The device, TRACERS Bone Cement Opacifier, is an additive to provide radiopacity to bone cements for imaging purposes. Its 510(k) submission is primarily focused on demonstrating substantial equivalence to a predicate device (TRACERS Bone Cement Opacifier, K991893) based on its intended use, design, and technological characteristics, rather than detailed performance metrics from a clinical study for diagnostic accuracy.

Therefore, most of the requested information (acceptance criteria table, sample sizes, expert ground truth, adjudication methods, MRMC studies, standalone performance, training set details) is not applicable or not provided in this document for the following reasons:

  • Device Type: This is a material additive, not a diagnostic imaging device or an AI algorithm that generates predictions or diagnoses.
  • Regulatory Pathway: The 510(k) process for this type of device typically focuses on demonstrating that the new device is as safe and effective as a legally marketed predicate device, often through bench testing of material properties or direct comparison of formulation, rather than large-scale clinical trials measuring diagnostic performance.
  • Lack of Performance Metrics: The document does not describe any quantifiable performance metrics like sensitivity, specificity, or accuracy that would require acceptance criteria or a "study that proves the device meets the acceptance criteria" in the context of diagnostic performance. The radiopacity, which is its primary function, is likely assessed through physical or radiographic comparison to the predicate or standard materials, but no specific study details are shared here.

Summary of available and non-applicable information:

  1. Table of acceptance criteria and the reported device performance:

    • Not applicable / Not provided. The document does not specify quantitative acceptance criteria or detailed performance results typically associated with diagnostic or AI devices (e.g., sensitivity, specificity thresholds). The performance implicitly refers to its ability to provide radiopacity when added to bone cement, making it visible in imaging for placement and visualization. This is assessed via substantial equivalence to a predicate.

  2. Sample size used for the test set and the data provenance (e.g. country of origin of the data, retrospective or prospective):

    • Not applicable / Not provided.
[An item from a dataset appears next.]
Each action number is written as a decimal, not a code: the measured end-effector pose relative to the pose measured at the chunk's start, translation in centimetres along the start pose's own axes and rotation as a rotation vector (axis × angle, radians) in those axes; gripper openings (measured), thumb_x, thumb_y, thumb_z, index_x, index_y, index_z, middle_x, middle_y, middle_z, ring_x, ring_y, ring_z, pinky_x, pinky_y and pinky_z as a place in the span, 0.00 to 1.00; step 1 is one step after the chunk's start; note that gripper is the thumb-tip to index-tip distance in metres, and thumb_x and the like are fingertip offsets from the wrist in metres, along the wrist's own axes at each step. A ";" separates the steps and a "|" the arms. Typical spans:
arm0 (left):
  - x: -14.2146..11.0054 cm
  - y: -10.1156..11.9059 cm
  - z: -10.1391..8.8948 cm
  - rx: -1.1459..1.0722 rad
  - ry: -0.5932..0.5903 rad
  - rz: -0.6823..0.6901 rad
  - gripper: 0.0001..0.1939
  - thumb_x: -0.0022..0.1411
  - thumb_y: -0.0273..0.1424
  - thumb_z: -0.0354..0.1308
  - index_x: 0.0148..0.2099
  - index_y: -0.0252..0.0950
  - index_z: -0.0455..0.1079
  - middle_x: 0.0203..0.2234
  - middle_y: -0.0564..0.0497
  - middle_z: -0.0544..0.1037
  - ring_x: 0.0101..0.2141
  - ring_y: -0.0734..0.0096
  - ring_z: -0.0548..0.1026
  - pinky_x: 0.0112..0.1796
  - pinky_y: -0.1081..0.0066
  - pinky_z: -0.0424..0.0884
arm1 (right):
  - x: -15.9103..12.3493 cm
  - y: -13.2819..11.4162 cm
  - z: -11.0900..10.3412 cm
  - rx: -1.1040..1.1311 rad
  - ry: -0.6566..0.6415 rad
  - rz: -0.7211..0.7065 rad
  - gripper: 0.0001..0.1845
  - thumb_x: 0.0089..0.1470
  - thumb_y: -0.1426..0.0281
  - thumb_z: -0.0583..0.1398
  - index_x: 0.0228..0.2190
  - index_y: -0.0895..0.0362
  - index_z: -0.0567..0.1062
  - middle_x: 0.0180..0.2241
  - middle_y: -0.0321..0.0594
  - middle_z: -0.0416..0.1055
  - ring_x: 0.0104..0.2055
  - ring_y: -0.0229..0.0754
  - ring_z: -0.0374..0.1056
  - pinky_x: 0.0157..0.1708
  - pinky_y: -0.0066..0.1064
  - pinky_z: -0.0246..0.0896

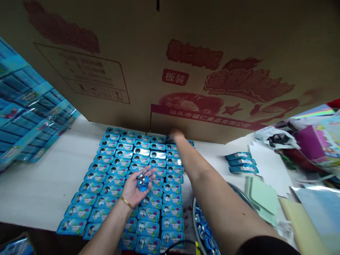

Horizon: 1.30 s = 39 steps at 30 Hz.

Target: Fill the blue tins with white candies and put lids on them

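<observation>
My left hand (138, 187) is palm up with its fingers curled, cupping several small round blue and silver pieces (143, 185). Below it, rows of flat blue printed packs (172, 211) cover the table, most showing a round dark or silvery spot at one end. My right hand (176, 135) reaches over to the far row, down against a pack near the foot of the large cardboard box. Its fingertips are hidden, so I cannot tell whether they hold anything. Beside my right forearm, a round metal bowl (194, 221) contains many blue and silver pieces (203, 232) like those in my left palm.
The tall cardboard box (127, 85) walls off the far side. Wrapped blue packs (29, 102) are stacked at left. Rightward lie a few blue packs (243, 163), pale green pads (262, 194) and a heap of plastic bags (278, 138). A dark cable (180, 242) crosses the near edge.
</observation>
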<state>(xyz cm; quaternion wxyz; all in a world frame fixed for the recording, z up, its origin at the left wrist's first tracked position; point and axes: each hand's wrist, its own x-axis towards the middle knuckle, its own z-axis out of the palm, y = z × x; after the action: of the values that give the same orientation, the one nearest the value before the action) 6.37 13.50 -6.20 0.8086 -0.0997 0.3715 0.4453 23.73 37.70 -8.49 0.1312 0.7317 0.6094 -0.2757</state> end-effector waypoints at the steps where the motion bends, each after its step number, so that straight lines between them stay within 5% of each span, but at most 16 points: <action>1: -0.1 0.1 0.0 0.005 0.011 0.006 0.17 0.54 0.29 0.51 0.48 0.35 0.63 0.46 0.43 0.69 0.38 0.66 0.72 0.26 0.73 0.70 | -0.3 0.0 -0.2 -0.003 0.004 -0.004 0.18 0.37 0.70 0.65 0.35 0.60 0.74 0.34 0.50 0.72 0.37 0.45 0.69 0.33 0.30 0.62; 6: 0.4 0.6 -0.7 0.061 0.041 0.047 0.13 0.54 0.30 0.51 0.43 0.33 0.65 0.31 0.47 0.73 0.28 0.72 0.72 0.18 0.79 0.62 | -5.4 -0.2 0.4 -0.016 0.152 -0.069 0.20 0.44 0.67 0.61 0.42 0.60 0.71 0.41 0.52 0.69 0.44 0.49 0.65 0.38 0.33 0.59; 9: 1.4 0.1 -0.8 0.119 0.087 0.089 0.10 0.55 0.30 0.51 0.40 0.32 0.65 0.22 0.51 0.70 0.20 0.77 0.69 0.15 0.80 0.58 | -11.0 -0.7 3.1 0.107 0.267 -0.468 0.15 0.51 0.61 0.54 0.39 0.51 0.72 0.38 0.40 0.71 0.41 0.41 0.66 0.38 0.28 0.57; 11: 2.1 -0.6 -0.5 0.161 0.141 0.125 0.09 0.55 0.31 0.51 0.38 0.34 0.65 0.20 0.53 0.69 0.18 0.77 0.67 0.14 0.80 0.57 | -14.2 -1.1 5.4 0.183 0.101 -0.716 0.12 0.48 0.60 0.57 0.34 0.50 0.74 0.32 0.35 0.72 0.36 0.37 0.67 0.33 0.24 0.57; 15: 3.0 -2.3 0.0 0.241 0.262 0.193 0.08 0.55 0.35 0.52 0.34 0.35 0.64 0.17 0.54 0.67 0.16 0.77 0.66 0.14 0.79 0.57 | -17.0 -1.4 8.9 0.382 -0.176 -0.615 0.12 0.43 0.65 0.61 0.33 0.53 0.73 0.22 0.31 0.70 0.22 0.33 0.66 0.23 0.22 0.57; 19: 2.8 -2.8 -0.1 0.322 0.136 0.227 0.13 0.54 0.40 0.52 0.34 0.34 0.65 0.18 0.53 0.67 0.17 0.78 0.66 0.14 0.80 0.57 | -15.9 0.0 9.5 0.539 -0.228 -0.548 0.09 0.44 0.74 0.58 0.32 0.56 0.72 0.21 0.30 0.69 0.21 0.32 0.65 0.22 0.21 0.58; 22: 2.0 -2.1 -0.3 0.236 0.012 0.181 0.15 0.56 0.37 0.52 0.42 0.33 0.64 0.20 0.54 0.67 0.18 0.80 0.65 0.14 0.81 0.57 | -13.6 1.6 7.9 0.437 0.071 -0.522 0.07 0.45 0.75 0.56 0.29 0.56 0.72 0.27 0.33 0.71 0.30 0.34 0.67 0.30 0.23 0.59; 25: 1.1 -1.2 -0.5 0.124 -0.028 0.120 0.16 0.56 0.33 0.51 0.47 0.33 0.63 0.22 0.53 0.68 0.20 0.80 0.66 0.15 0.81 0.59 | -10.5 2.6 5.4 0.178 0.275 -0.320 0.09 0.49 0.72 0.54 0.34 0.55 0.71 0.35 0.38 0.71 0.38 0.36 0.66 0.36 0.25 0.58; 32: 0.1 -0.6 -0.7 0.025 -0.023 0.071 0.15 0.56 0.32 0.52 0.45 0.32 0.64 0.24 0.51 0.69 0.22 0.79 0.67 0.17 0.81 0.61 | -4.9 0.4 2.4 -0.124 0.096 -0.116 0.20 0.33 0.73 0.66 0.34 0.60 0.74 0.36 0.51 0.71 0.39 0.49 0.68 0.35 0.31 0.61; 39: -0.5 0.3 -0.4 -0.061 0.001 0.063 0.14 0.57 0.30 0.49 0.45 0.32 0.64 0.33 0.45 0.73 0.34 0.69 0.73 0.30 0.71 0.71 | -4.9 -0.2 1.4 -0.176 0.068 -0.123 0.20 0.34 0.72 0.66 0.35 0.61 0.74 0.35 0.50 0.71 0.40 0.47 0.68 0.36 0.32 0.61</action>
<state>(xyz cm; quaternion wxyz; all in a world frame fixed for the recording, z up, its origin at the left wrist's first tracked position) 5.74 13.13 -6.09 0.7904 -0.1128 0.3612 0.4817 22.64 33.02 -6.85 0.1569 0.6877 0.6790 -0.2035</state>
No test set for evaluating diagnostic performance or AI algorithm output is mentioned.

  3. Number of experts used to establish the ground truth for the test set and the qualifications of those experts (e.g. radiologist with 10 years of experience):

    • Not applicable / Not provided. No "ground truth" establishment by experts is described as this is not a diagnostic device requiring such validation for accuracy.

  4. Adjudication method (e.g. 2+1, 3+1, none) for the test set:

    • Not applicable / Not provided.

  5. If a multi reader multi case (MRMC) comparative effectiveness study was done, If so, what was the effect size of how much human readers improve with AI vs without AI assistance:

    • Not applicable / Not provided. This device is an additive for bone cement, not an AI or diagnostic tool that assists human readers.
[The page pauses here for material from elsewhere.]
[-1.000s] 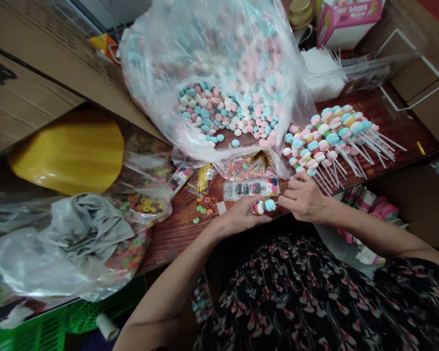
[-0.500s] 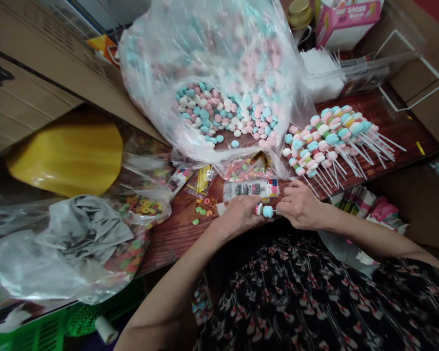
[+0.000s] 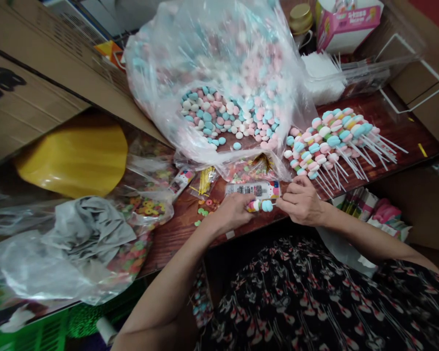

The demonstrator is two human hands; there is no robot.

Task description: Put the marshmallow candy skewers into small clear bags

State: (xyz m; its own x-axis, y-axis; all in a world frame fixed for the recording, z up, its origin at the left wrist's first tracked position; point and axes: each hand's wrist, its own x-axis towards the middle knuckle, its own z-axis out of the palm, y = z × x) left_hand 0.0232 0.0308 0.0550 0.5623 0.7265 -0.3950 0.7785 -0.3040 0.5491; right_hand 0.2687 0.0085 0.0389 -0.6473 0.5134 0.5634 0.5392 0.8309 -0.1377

  6. If a standalone (i.e. algorithm only without human-in-the-loop performance) was done:

    • Not applicable / Not provided. This is not an algorithm.

  7. The type of ground truth used (expert consensus, pathology, outcomes data, etc):

    • Not applicable / Not provided.

  8. The sample size for the training set:

    • Not applicable / Not provided. No training set for an algorithm is mentioned.

  9. How the ground truth for the training set was established:

    • Not applicable / Not provided.

In conclusion, this 510(k) submission focuses on demonstrating substantial equivalence for a material additive rather than providing detailed performance metrics from clinical studies that would require the information requested for AI or diagnostic devices.

§ 882.5300 Methyl methacrylate for cranioplasty.

(a)
Identification. Methyl methacrylate for cranioplasty (skull repair) is a self-curing acrylic that a surgeon uses to repair a skull defect in a patient. At the time of surgery, the surgeon initiates polymerization of the material and forms it into a plate or other appropriate shape to repair the defect.(b)
Classification. Class II (performance standards).